From: Matt Helsley <matthltc@us.ibm.com>
To: Jamie Lokier <jamie@shareable.org>
Cc: Matt Helsley <matthltc@us.ibm.com>,
Andreas Dilger <adilger@sun.com>,
Oren Laadan <orenl@cs.columbia.edu>,
linux-fsdevel@vger.kernel.org,
containers@lists.linux-foundation.org
Subject: Re: [C/R v20][PATCH 38/96] c/r: dump open file descriptors
Date: Sun, 21 Mar 2010 20:37:24 -0700 [thread overview]
Message-ID: <20100322033724.GA20796@count0.beaverton.ibm.com> (raw)
In-Reply-To: <20100322022003.GA16462@shareable.org>
On Mon, Mar 22, 2010 at 02:20:03AM +0000, Jamie Lokier wrote:
> Matt Helsley wrote:
> > On Sun, Mar 21, 2010 at 05:27:03PM +0000, Jamie Lokier wrote:
> > > Matt Helsley wrote:
> > > > > That said, if the intent is to allow the restore to be done on
> > > > > another node with a "similar" filesystem (e.g. created by rsync/node
> > > > > image), instead of having a coherent distributed filesystem on all
> > > > > of the nodes then the filename makes sense.
> > > >
> > > > Yes, this is the intent.
> > >
> > > I would worry about programs which are using files which have been
> > > deleted, renamed, or (very common) renamed-over by another process
> > > after being opened, as there's a good chance they will successfully
> > > open the wrong file after c/r, and corrupt state from then on.
> >
> > The code in the patches does check for unlinked files and refuses
> > to checkpoint if an unlinked file is open. Yes, this limits the usefulness
> > of the code somewhat but it's a problem we can solve and c/r is still quite
> > useful without the solution.
> >
> > We've done our best to try and reach that ideal. You're welcome to have a
> > look at the code to see if you can find any ways in which we haven't.

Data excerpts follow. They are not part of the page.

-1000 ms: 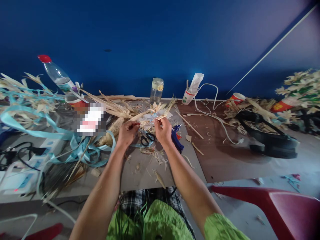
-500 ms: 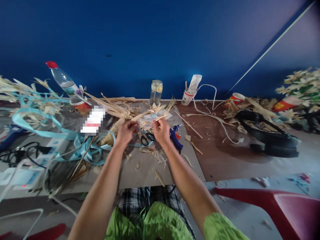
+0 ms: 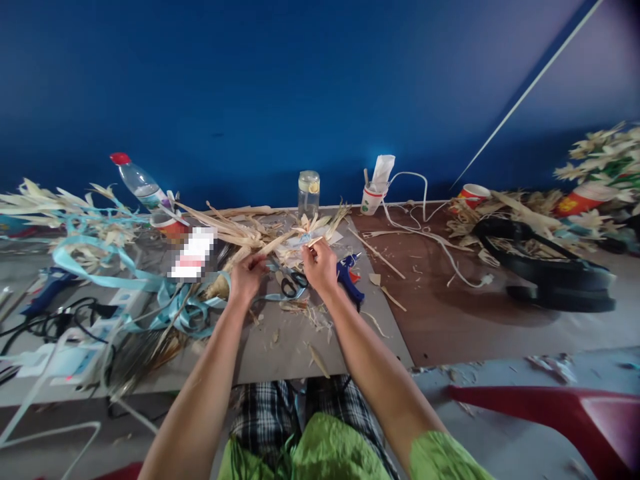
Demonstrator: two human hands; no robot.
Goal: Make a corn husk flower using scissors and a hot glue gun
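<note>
1. The right hand (image 3: 320, 268) pinches a small pale husk piece (image 3: 314, 240) between thumb and fingertips, its grip closed on the piece, which pokes up just above the fingers.
2. The left hand (image 3: 247, 275) is curled shut around a long dry husk strip (image 3: 274, 243) that runs up and to the right toward the right hand.
3. Both hands hover over a grey board (image 3: 295, 337) lying on the surface, with the scissors (image 3: 291, 283) resting on the board between the two hands.
4. Just right of the scissors, beside the right wrist, lies a blue glue gun (image 3: 350, 277).
5. Beyond the scissors, a heap of dry husks (image 3: 240, 227) spreads toward the wall, and a glass jar (image 3: 309, 193) stands upright behind it.
6. Right of the jar stands a paper cup (image 3: 371, 199) holding white paper, with a white cable (image 3: 430, 233) trailing from near it.
7. Left of the scissors, light-blue ribbon (image 3: 105, 280) loops across the surface, and a plastic bottle (image 3: 140, 183) with a red cap leans farther back.
</note>
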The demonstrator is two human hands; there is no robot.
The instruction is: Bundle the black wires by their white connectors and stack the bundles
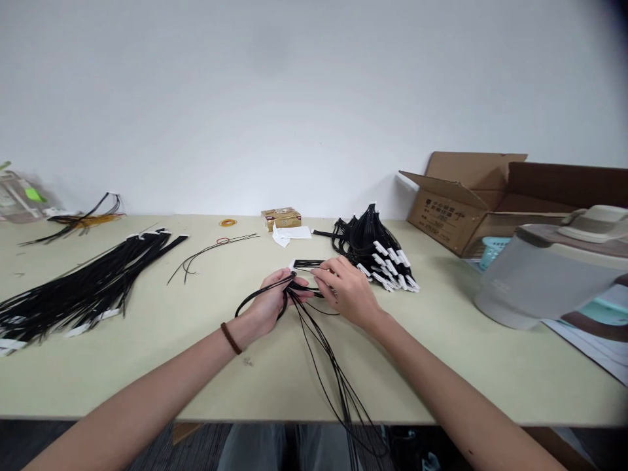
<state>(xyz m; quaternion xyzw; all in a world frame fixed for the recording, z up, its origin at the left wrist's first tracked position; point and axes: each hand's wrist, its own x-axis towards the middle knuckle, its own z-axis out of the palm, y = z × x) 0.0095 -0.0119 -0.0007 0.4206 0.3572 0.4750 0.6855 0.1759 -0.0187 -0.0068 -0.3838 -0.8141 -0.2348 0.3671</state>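
Observation:
A bundle of thin black cables [326, 350] runs from my hands down over the table's front edge. My left hand [267, 304] is closed round the bundle near a small white connector [293, 265], and a loop of cable curves round its outer side. Close on its right, my right hand [346, 288] has its thumb and fingertips pinched on the black strands just beside the connector. The exact strands between the right fingertips are too small to make out.
Black cables [93, 281] lie spread at the left. A pile of cables with white connectors [387, 261] sits right of centre. Behind are a small box [281, 218], white paper [293, 233] and yellow rubber bands [227, 223]. At the right stand a cardboard carton [449, 216] and a large jug [534, 275].

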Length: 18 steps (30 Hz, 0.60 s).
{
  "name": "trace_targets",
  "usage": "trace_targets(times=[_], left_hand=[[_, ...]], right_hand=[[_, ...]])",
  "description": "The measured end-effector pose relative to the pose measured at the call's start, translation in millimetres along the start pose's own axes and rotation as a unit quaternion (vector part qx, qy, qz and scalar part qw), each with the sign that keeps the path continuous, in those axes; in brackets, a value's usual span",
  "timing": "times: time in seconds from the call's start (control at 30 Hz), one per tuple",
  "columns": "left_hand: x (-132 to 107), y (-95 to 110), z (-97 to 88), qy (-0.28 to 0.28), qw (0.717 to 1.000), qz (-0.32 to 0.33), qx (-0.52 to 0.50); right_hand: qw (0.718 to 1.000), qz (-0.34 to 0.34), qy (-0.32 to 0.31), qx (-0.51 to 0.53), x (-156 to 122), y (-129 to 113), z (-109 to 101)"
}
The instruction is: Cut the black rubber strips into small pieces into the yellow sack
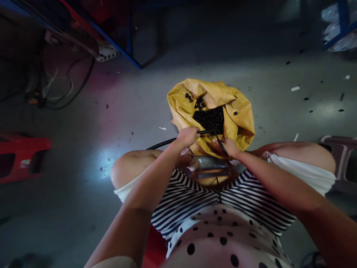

> > Here's the code that refuses to checkpoint unsupported files. I think
> > it's pretty easy to read:
>
> From a very quick read,
>
> > if (d_unlinked(file->f_dentry)) {
> > ckpt_err(ctx, -EBADF, "%(T)%(P)Unlinked files unsupported\n",
> > file);
>
> Hmm.
>
> I wonder if d_unlinked() is always true for a file which is opened,
> unlinked or renamed over, but has a hard link to it from elsewhere so
> the on-disk file hasn't gone away.
Well, if the on-disk file hasn't gone away due to a hardlink then we
won't need to save the file in the checkpoint image -- the filesystem
content backup done during checkpoint should also get the file contents.
>
> I guess it probably is. That's kinda neat! I'd hoped there would be a
> good reason for f_dentry eventually ;-)
>
> What about files opened through /proc/self/fd/N before or after the
> original file was unlinked/renamed-over. Where does the dentry point?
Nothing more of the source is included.